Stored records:
▼

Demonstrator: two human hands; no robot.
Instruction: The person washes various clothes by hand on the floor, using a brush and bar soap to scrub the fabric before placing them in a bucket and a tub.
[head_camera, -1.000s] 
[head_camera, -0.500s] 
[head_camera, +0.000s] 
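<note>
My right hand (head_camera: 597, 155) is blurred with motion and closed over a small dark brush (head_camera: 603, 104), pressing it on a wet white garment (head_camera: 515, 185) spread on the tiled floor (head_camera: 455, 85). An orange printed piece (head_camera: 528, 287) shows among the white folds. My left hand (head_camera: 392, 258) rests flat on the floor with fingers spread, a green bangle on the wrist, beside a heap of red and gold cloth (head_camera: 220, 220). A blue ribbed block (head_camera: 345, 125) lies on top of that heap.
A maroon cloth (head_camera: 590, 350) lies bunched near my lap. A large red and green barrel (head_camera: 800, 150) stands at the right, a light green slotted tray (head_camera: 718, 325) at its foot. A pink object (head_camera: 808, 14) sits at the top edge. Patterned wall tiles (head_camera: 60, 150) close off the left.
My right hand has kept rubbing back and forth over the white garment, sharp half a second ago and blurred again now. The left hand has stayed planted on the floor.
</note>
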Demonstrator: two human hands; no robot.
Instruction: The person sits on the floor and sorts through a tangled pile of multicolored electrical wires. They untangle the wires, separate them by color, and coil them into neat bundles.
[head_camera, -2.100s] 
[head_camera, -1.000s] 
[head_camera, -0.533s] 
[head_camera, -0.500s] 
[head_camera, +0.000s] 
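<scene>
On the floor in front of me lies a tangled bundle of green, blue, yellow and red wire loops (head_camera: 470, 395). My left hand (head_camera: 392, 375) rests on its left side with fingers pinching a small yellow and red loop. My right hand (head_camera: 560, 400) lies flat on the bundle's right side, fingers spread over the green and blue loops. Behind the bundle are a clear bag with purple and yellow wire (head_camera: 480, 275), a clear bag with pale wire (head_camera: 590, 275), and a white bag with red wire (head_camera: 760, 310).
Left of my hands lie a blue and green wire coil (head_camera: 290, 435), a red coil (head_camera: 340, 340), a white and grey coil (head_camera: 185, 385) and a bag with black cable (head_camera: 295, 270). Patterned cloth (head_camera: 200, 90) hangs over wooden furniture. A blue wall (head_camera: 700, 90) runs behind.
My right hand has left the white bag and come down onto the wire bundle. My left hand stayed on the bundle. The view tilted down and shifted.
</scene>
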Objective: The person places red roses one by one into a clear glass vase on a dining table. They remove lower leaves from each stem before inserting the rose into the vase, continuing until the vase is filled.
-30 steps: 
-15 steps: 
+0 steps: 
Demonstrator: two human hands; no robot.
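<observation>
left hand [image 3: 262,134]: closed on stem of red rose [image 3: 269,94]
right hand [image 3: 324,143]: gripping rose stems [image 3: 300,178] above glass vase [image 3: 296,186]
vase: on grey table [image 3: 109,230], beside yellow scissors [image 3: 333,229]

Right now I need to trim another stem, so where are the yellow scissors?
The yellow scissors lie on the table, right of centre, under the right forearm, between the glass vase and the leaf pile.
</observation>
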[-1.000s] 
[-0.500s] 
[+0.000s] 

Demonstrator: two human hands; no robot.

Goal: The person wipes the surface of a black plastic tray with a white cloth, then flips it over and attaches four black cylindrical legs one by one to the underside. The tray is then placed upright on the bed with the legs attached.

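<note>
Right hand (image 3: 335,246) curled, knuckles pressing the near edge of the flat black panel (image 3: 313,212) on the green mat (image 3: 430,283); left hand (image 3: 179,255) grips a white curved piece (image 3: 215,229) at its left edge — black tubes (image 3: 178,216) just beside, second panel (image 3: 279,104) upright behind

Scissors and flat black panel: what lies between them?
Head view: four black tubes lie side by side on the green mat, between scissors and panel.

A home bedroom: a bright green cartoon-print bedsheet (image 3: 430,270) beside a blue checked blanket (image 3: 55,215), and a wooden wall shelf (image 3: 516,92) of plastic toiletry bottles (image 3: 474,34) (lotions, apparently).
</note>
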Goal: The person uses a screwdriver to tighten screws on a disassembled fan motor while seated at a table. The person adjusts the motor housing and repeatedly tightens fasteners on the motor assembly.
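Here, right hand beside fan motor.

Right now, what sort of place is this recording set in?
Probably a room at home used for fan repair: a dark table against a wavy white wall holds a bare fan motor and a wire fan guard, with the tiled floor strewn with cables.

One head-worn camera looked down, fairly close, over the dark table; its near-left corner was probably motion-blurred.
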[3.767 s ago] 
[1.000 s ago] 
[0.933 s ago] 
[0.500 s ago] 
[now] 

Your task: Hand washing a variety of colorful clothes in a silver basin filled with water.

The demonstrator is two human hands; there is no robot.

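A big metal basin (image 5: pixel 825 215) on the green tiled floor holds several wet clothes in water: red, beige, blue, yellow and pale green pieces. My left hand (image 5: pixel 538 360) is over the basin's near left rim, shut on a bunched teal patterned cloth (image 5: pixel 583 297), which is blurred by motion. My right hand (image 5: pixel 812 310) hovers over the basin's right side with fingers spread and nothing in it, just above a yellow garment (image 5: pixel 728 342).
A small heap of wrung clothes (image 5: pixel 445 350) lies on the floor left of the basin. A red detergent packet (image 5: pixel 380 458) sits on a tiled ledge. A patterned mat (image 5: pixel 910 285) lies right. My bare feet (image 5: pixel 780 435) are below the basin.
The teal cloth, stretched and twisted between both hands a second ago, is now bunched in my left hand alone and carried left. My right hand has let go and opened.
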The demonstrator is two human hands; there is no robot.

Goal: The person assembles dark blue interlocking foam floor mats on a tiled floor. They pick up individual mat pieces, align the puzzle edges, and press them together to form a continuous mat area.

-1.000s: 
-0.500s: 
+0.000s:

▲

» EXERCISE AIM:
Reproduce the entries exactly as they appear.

» WRITTEN ANSWER:
Demonstrator: two human hands; no robot.
Instruction: The person washes various clothes by hand on the floor, using a brush and bar soap to scrub the fabric before placing them in a bucket and a tub.
[head_camera, -1.000s] 
[head_camera, -0.500s] 
[head_camera, +0.000s] 
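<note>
My right hand (head_camera: 597, 155) is blurred with motion and closed over a small dark brush (head_camera: 603, 104), pressing it on a wet white garment (head_camera: 515, 185) spread on the tiled floor (head_camera: 455, 85). An orange printed piece (head_camera: 528, 287) shows among the white folds. My left hand (head_camera: 392, 258) rests flat on the floor with fingers spread, a green bangle on the wrist, beside a heap of red and gold cloth (head_camera: 220, 220). A blue ribbed block (head_camera: 345, 125) lies on top of that heap.
A maroon cloth (head_camera: 590, 350) lies bunched near my lap. A large red and green barrel (head_camera: 800, 150) stands at the right, a light green slotted tray (head_camera: 718, 325) at its foot. A pink object (head_camera: 808, 14) sits at the top edge. Patterned wall tiles (head_camera: 60, 150) close off the left.
My right hand has kept rubbing back and forth over the white garment, sharp half a second ago and blurred again now. The left hand has stayed planted on the floor.
</note>
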Demonstrator: two human hands; no robot.
Instruction: The person sits on the floor and sorts through a tangled pile of multicolored electrical wires. They untangle the wires, separate them by color, and coil them into neat bundles.
[head_camera, -2.100s] 
[head_camera, -1.000s] 
[head_camera, -0.533s] 
[head_camera, -0.500s] 
[head_camera, +0.000s] 
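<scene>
On the floor in front of me lies a tangled bundle of green, blue, yellow and red wire loops (head_camera: 470, 395). My left hand (head_camera: 392, 375) rests on its left side with fingers pinching a small yellow and red loop. My right hand (head_camera: 560, 400) lies flat on the bundle's right side, fingers spread over the green and blue loops. Behind the bundle are a clear bag with purple and yellow wire (head_camera: 480, 275), a clear bag with pale wire (head_camera: 590, 275), and a white bag with red wire (head_camera: 760, 310).
Left of my hands lie a blue and green wire coil (head_camera: 290, 435), a red coil (head_camera: 340, 340), a white and grey coil (head_camera: 185, 385) and a bag with black cable (head_camera: 295, 270). Patterned cloth (head_camera: 200, 90) hangs over wooden furniture. A blue wall (head_camera: 700, 90) runs behind.
My right hand has left the white bag and come down onto the wire bundle. My left hand stayed on the bundle. The view tilted down and shifted.
</scene>
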Objective: The person places red roses one by one into a clear glass vase on a dining table. They remove lower leaves from each stem before inserting the rose into the vase, continuing until the vase is filled.
-30 steps: 
-15 steps: 
+0 steps: 
Demonstrator: two human hands; no robot.
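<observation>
left hand [image 3: 262,134]: closed on stem of red rose [image 3: 269,94]
right hand [image 3: 324,143]: gripping rose stems [image 3: 300,178] above glass vase [image 3: 296,186]
vase: on grey table [image 3: 109,230], beside yellow scissors [image 3: 333,229]

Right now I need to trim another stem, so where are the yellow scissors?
The yellow scissors lie on the table, right of centre, under the right forearm, between the glass vase and the leaf pile.
</observation>
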[-1.000s] 
[-0.500s] 
[+0.000s] 

Demonstrator: two human hands; no robot.

Goal: The person wipes the surface of a black plastic tray with a white cloth, then flips it over and attaches four black cylindrical legs one by one to the underside. The tray is then placed upright on the bed with the legs attached.

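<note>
Right hand (image 3: 335,246) curled, knuckles pressing the near edge of the flat black panel (image 3: 313,212) on the green mat (image 3: 430,283); left hand (image 3: 179,255) grips a white curved piece (image 3: 215,229) at its left edge — black tubes (image 3: 178,216) just beside, second panel (image 3: 279,104) upright behind

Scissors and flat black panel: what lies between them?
Head view: four black tubes lie side by side on the green mat, between scissors and panel.

A home bedroom: a bright green cartoon-print bedsheet (image 3: 430,270) beside a blue checked blanket (image 3: 55,215), and a wooden wall shelf (image 3: 516,92) of plastic toiletry bottles (image 3: 474,34) (lotions, apparently).
</note>
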Goal: The person uses a screwdriver to tighten screws on a disassembled fan motor while seated at a table. The person adjusts the motor housing and repeatedly tightens fasteners on the motor assembly.
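Here, right hand beside fan motor.

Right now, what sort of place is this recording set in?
Probably a room at home used for fan repair: a dark table against a wavy white wall holds a bare fan motor and a wire fan guard, with the tiled floor strewn with cables.

One head-worn camera looked down, fairly close, over the dark table; its near-left corner was probably motion-blurred.
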[3.767 s ago] 
[1.000 s ago] 
[0.933 s ago] 
[0.500 s ago] 
[now] 

Your task: Hand washing a variety of colorful clothes in a silver basin filled with water.

The demonstrator is two human hands; there is no robot.

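A big metal basin (image 5: pixel 825 215) on the green tiled floor holds several wet clothes in water: red, beige, blue, yellow and pale green pieces. My left hand (image 5: pixel 538 360) is over the basin's near left rim, shut on a bunched teal patterned cloth (image 5: pixel 583 297), which is blurred by motion. My right hand (image 5: pixel 812 310) hovers over the basin's right side with fingers spread and nothing in it, just above a yellow garment (image 5: pixel 728 342).
A small heap of wrung clothes (image 5: pixel 445 350) lies on the floor left of the basin. A red detergent packet (image 5: pixel 380 458) sits on a tiled ledge. A patterned mat (image 5: pixel 910 285) lies right. My bare feet (image 5: pixel 780 435) are below the basin.
The teal cloth, stretched and twisted between both hands a second ago, is now bunched in my left hand alone and carried left. My right hand has let go and opened.
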The demonstrator is two human hands; there is no robot.

Goal: The person assembles dark blue interlocking foam floor mats on a tiled floor. They pick up individual mat pieces, align the puzzle edges, and press them together to form a continuous mat area.

-1.000s: 
-0.500s: 
+0.000s:

No part of the exercise remains open.